>>

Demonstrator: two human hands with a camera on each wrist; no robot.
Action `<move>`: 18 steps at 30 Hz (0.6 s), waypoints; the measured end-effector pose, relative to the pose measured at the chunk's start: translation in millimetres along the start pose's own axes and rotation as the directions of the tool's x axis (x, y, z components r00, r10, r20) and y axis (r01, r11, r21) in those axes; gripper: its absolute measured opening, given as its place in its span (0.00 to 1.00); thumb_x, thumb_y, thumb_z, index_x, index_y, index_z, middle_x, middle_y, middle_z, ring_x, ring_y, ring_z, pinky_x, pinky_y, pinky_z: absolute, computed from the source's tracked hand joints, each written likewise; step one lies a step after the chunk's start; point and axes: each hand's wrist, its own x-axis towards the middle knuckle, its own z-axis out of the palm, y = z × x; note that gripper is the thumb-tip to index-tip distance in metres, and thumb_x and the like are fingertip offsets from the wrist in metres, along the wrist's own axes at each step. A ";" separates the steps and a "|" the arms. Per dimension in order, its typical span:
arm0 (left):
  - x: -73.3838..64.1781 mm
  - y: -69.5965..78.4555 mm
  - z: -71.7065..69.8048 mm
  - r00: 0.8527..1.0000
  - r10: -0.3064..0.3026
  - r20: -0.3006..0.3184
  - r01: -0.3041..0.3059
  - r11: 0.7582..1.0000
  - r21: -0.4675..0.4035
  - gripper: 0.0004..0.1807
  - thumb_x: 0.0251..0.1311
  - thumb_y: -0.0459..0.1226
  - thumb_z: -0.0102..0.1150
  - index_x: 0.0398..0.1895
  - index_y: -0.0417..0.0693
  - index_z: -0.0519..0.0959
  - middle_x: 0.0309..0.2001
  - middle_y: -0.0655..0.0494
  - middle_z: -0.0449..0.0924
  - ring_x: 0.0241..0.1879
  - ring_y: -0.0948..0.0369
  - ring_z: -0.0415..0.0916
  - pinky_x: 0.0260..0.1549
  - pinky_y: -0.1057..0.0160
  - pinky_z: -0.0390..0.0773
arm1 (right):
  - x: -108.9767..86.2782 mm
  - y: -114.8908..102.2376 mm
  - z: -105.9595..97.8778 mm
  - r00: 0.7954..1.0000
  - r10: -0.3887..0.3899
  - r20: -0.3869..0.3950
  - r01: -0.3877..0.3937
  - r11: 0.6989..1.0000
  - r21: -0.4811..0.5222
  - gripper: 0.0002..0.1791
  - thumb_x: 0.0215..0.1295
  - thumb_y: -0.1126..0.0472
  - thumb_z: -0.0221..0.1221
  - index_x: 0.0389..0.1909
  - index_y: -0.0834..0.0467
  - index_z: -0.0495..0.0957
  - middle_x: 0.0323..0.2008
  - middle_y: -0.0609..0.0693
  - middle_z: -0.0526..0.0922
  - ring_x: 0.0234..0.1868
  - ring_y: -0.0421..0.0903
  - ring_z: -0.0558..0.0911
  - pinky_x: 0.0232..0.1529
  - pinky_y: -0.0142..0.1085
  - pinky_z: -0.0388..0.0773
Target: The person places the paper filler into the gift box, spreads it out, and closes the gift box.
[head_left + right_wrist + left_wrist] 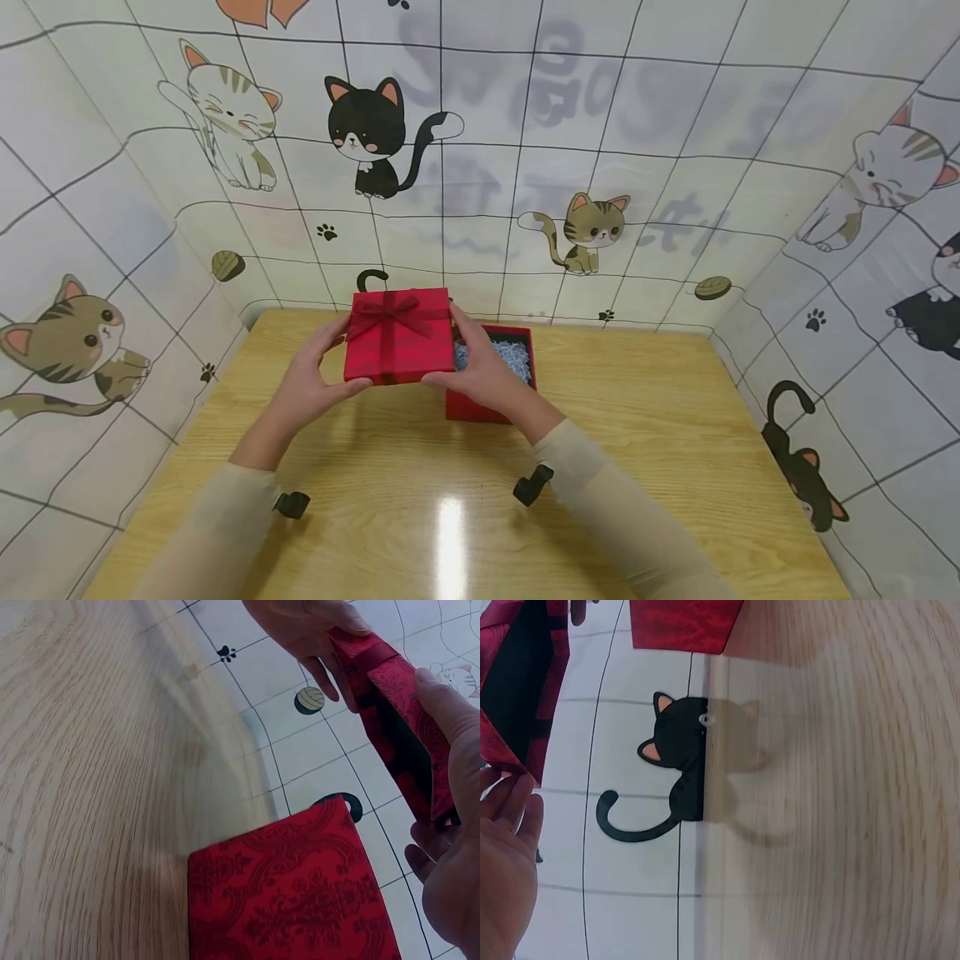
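Between both hands, a red gift box lid with a dark red ribbon bow is held up above the table. My left hand grips its left side, thumb at the near edge. My right hand grips the right side the same way. Behind the right hand stands the open red gift box, filled with pale blue shredded paper. The right wrist view shows the hollow dark underside of the lid and the patterned wall of the box below it, apart from the lid.
The light wooden table stretches out on both sides of the box. Right behind it rises a white backdrop cloth with grid lines and cartoon cats, which also runs along the left and right sides. Black wrist cameras are strapped to both sleeves.
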 end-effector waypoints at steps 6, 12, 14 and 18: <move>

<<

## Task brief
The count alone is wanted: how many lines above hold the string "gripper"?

## Reply
3